Surprisingly, due lack of technically
alternative process, there are facilitated a lot of commercial plants employing that process in the commercial plants up to actual time.
But, in turn, the lower μ ratio, the higher roars the extent of adverse technical and economic
investment cost impact taking place in the reactor, all reactor downstream
plant islands and equipment including the utility fluidizing and conveying gas equipment i.e. compressor, intercoolers and the size of gas buffer tanks too.
The sub-sequel adverse
impact for the investment costs by low μ ration skyrockets in particular the
footprint of
Acid Gas Removal Unit, if the
plant is supposed to produce SNG (Substituted
Natural Gas) by availing CO2 as fluidizing and conveying carrier gas.
The compressor requires apparently
high energy consumption and maintenance.
Usually the
inert gas compressor can not be installed redundantly because of high investment and maintenance.
The much complicated process involving great number of equipment can unfortunately perform ultimately a final outlet pressure of maximum 5 bar suitable for
biomass gasification only.
Higher outlet pressure can not be performed by the way of
crew conveyor impinged with gaseous N2 or CO2 media.

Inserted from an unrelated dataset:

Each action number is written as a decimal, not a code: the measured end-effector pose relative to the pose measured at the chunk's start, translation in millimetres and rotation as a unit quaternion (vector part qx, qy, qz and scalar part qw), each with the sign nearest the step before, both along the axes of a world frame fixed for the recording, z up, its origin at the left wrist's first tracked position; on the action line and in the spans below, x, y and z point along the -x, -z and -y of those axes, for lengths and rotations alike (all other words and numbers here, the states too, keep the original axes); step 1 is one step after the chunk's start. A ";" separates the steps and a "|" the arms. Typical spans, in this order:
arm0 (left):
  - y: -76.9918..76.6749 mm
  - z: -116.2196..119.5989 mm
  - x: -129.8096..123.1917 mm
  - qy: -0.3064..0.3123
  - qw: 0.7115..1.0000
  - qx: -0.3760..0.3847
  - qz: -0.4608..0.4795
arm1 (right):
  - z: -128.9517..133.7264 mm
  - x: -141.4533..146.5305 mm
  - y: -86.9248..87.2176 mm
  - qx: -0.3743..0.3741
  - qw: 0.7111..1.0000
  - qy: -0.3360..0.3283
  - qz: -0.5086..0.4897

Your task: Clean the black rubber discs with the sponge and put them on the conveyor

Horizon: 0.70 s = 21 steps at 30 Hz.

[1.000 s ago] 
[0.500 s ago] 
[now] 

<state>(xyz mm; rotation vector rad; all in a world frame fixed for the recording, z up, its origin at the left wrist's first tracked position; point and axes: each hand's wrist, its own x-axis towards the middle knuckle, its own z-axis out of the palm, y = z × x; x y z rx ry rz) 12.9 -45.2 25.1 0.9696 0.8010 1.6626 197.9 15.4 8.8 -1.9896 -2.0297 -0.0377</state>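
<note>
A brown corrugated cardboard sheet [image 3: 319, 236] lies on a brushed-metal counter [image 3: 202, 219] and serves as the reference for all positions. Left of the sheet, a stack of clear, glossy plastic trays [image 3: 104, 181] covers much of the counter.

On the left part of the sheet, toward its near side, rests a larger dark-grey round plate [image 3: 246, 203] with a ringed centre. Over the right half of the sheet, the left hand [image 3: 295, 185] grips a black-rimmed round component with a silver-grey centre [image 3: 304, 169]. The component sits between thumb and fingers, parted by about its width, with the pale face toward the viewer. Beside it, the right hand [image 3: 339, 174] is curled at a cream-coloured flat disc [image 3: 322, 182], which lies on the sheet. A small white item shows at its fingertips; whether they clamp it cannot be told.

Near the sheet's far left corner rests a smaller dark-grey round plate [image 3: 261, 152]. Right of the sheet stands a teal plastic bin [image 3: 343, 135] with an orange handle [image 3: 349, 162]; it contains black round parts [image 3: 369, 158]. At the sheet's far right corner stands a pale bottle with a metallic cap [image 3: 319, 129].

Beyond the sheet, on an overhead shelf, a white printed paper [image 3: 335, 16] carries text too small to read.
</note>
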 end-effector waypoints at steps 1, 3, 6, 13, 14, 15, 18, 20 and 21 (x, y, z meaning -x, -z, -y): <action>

Other gasifiers employing in large scale plant and operating at
high pressure (usually over 40 to 100 bar) can not be addressed by that process beside of other difficulties in sealing and contentment of applicable standards for handling of hazardous bulk
solid and gaseous process media.
The DE 10 2008 012 156 A1 (registered on Mar. 1, 2008) admits several problem with
screw conveyor but also indicates that a
screw conveyor is not able to perform pressurization of feeding material required for commercial gasification plant.
In pursuant to this and also the aforementioned patent applications, the great dangerous case encountering with
reflux of hazardous gaseous media from reactor (very toxic CO and explosive H2) could not be solved by directly connected
screw conveyor to the reactor.
The pressurized clumpy
biomass or
coal material can not provide the
safe operation of the suggested isolated
gate valve in case of jam-up of feeding material or in case of emergency shut-down of plant.
These serious troubles have led to the conclusion, that in all commercial gasification plant the intricate lock hopper
system are installed or are planned to be installed in future plants.